ASSIGNMENT: Transcribe each line below verbatim; pictures excluded.

RAW DATA:
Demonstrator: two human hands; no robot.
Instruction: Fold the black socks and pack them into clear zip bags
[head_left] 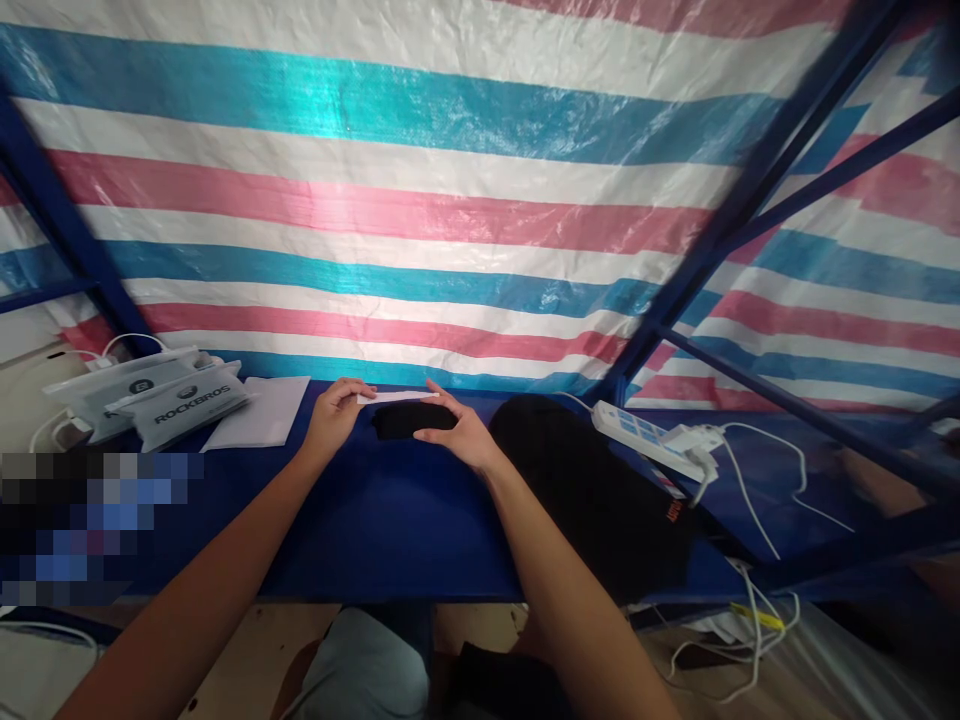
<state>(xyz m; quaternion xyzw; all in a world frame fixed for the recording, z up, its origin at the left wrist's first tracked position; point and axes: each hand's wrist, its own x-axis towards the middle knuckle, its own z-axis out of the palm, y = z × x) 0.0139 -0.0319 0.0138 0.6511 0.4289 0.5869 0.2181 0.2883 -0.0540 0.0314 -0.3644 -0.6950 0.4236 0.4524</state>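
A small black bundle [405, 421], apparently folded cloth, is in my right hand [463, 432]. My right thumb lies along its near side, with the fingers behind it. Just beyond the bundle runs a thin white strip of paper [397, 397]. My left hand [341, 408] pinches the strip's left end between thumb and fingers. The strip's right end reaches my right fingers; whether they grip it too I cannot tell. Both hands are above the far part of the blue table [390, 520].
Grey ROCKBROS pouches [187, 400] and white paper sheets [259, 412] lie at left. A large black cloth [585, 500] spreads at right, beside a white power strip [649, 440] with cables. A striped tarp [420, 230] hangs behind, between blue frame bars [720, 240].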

EXERCISE SOLUTION:
Demonstrator: two human hands; no robot.
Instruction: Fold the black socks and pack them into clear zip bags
[head_left] 
<state>(xyz m; quaternion xyzw; all in a world frame fixed for the recording, z up, its origin at the left wrist's first tracked position; point and axes: each hand's wrist, its own x-axis towards the middle knuckle, its own z-axis out of the palm, y = z × x) 0.0139 -0.0319 0.0138 0.6511 0.4289 0.5869 0.2181 0.2883 -0.0540 0.0314 -0.3644 -0.6950 0.4236 0.4524</state>
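A small black bundle [405, 421], apparently folded cloth, is in my right hand [463, 432]. My right thumb lies along its near side, with the fingers behind it. Just beyond the bundle runs a thin white strip of paper [397, 397]. My left hand [341, 408] pinches the strip's left end between thumb and fingers. The strip's right end reaches my right fingers; whether they grip it too I cannot tell. Both hands are above the far part of the blue table [390, 520].
Grey ROCKBROS pouches [187, 400] and white paper sheets [259, 412] lie at left. A large black cloth [585, 500] spreads at right, beside a white power strip [649, 440] with cables. A striped tarp [420, 230] hangs behind, between blue frame bars [720, 240].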

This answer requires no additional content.